For the last couple weeks I've been feeling low-key sorry for myself, which is not my best look. There's a sadness that is a consistent undercurrent; I keep from drowning by keeping my chin up, by staying in motion. Generally that works. Sometimes it's the cold undercurrent itself that helps me feel every bit of the warm air around me; sometimes I'm so happy I can barely feel the sadness. Sometimes the tides are strong and if I'm not careful it can get pretty scary. I wasn't that kind of sad last week, more just ugh what a bother it is to constantly have to keep my balance, to have to think about not being sad, if that makes sense.
I was also, not coincidentally, thinking about Tracey Ullman. The Tracey Ullman Show was a reasonably funny sketch comedy show, as I recall. It was cancelled after a couple years, and maybe it had a good enough run. The Simpsons got its start on the Tracey Ullman Show, which is what most people know about it, if they know anything. I remember some moment when she was talking about having launched The Simpsons ("I breast-fed those little bastards"), and I was thinking on that, how it feels to launch something and have it surpass you. I think I'd be okay in most ways. Like children or proteges, I think we (or I, certainly) want them to do better, to move the conversation forward. But she didn't get money from it, despite the contract. She had to be a little genuinely bitter -- I think I'd be bitter. It's not about someone doing better or succeeding beyond, exactly, but the lack of acknowledgement for the shoulders they stood on. Maybe Matt Groening thanked her; he must have, they collaborated afterwards. But I thought that to a certain extent what I was brooding on so hard was being under-appreciated. Look at me, keeping upright in the rising tide; look at me, helping other people navigate the currents. Shouldn't work be its own reward? Sure. But also thanks, verbal and financial, are nice. Being acknowledged.
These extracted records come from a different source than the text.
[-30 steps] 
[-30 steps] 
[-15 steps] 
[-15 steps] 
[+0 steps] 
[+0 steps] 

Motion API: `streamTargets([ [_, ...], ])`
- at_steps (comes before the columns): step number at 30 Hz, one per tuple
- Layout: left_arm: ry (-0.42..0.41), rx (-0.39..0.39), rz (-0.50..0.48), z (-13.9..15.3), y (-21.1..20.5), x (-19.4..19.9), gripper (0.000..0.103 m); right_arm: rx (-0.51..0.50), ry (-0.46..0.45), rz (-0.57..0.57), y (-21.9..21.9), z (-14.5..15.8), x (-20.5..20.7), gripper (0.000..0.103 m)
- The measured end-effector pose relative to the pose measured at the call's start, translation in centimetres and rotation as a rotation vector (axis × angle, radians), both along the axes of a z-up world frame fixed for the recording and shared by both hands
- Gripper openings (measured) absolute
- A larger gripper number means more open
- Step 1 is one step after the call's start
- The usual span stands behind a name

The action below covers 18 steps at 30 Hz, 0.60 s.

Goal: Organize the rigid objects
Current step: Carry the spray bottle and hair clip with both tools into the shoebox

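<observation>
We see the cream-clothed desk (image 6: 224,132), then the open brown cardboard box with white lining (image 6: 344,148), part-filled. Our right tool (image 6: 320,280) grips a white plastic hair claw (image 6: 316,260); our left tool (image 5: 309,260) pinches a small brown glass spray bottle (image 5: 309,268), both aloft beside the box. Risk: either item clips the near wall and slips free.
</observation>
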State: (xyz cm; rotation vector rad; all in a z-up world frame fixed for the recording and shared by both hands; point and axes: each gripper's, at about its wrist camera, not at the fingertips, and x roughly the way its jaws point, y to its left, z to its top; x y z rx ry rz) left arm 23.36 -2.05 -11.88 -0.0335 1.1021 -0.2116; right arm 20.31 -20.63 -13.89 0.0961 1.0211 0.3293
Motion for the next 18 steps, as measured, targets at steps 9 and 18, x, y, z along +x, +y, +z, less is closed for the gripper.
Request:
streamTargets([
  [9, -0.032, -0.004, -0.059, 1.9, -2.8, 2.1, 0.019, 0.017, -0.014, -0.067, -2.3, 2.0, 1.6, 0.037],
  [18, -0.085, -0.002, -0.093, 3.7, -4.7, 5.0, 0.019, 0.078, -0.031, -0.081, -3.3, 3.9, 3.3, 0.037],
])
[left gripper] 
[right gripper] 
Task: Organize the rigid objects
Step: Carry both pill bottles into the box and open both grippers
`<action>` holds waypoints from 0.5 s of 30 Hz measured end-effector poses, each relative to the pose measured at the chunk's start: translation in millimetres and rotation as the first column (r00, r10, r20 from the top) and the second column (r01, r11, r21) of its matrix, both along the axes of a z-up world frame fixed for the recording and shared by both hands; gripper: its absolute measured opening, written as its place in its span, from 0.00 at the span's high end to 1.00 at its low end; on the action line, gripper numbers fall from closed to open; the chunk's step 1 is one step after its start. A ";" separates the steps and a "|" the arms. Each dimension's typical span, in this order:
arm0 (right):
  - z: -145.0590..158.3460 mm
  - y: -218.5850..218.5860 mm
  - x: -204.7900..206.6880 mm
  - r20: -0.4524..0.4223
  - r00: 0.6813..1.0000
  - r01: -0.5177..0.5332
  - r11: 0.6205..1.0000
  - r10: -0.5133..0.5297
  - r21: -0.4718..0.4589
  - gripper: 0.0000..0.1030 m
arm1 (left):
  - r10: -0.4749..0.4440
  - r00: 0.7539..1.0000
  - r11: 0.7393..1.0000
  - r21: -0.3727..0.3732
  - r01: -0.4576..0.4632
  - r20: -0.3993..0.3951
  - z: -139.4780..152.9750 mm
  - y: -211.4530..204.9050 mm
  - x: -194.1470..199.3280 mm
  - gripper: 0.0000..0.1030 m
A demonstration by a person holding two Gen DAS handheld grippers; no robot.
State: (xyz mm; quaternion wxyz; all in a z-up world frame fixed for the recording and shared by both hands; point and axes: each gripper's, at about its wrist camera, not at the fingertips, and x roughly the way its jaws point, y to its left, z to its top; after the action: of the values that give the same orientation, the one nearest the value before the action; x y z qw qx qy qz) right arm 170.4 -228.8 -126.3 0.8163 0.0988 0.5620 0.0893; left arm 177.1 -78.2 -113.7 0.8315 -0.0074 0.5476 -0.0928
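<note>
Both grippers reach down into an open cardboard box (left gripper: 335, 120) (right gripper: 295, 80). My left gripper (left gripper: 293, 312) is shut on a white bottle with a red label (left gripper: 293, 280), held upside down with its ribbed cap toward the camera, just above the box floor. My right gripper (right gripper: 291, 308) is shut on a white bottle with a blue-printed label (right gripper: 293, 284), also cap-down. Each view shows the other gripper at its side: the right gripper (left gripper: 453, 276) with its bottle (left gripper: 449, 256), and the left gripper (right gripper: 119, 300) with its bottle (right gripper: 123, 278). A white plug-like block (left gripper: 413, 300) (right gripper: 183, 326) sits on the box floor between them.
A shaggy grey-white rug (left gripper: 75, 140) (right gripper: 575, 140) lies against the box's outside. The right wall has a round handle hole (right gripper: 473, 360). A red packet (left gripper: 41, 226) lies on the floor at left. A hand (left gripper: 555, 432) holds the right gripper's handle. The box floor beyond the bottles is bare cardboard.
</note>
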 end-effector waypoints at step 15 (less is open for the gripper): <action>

Yesterday I was looking for a video and stumbled across Broken Social Scene performing Anthem for a Seventeen Year Old Girl, which is an excellent song, and Tracey Ullman came out and sang with them, and then Meryl Streep also joined in. Ullman has a mane of glorious silver hair, and they're singing together, their voices rising and the audience coming in, everyone singing. Finally I cried, just sat there clutching a pillow and rocking, watching people sing and sobbing along, as I do, and the catharsis helped. And the next day someone wrote me a thank you note for something I'd done, which also helped. And maybe now I'm back to wading along the river, watching the light reflect off the water, careful not to stumble on the rocks. Throwing the water into the air to make rainbows. Sleep on the floor, dream about me.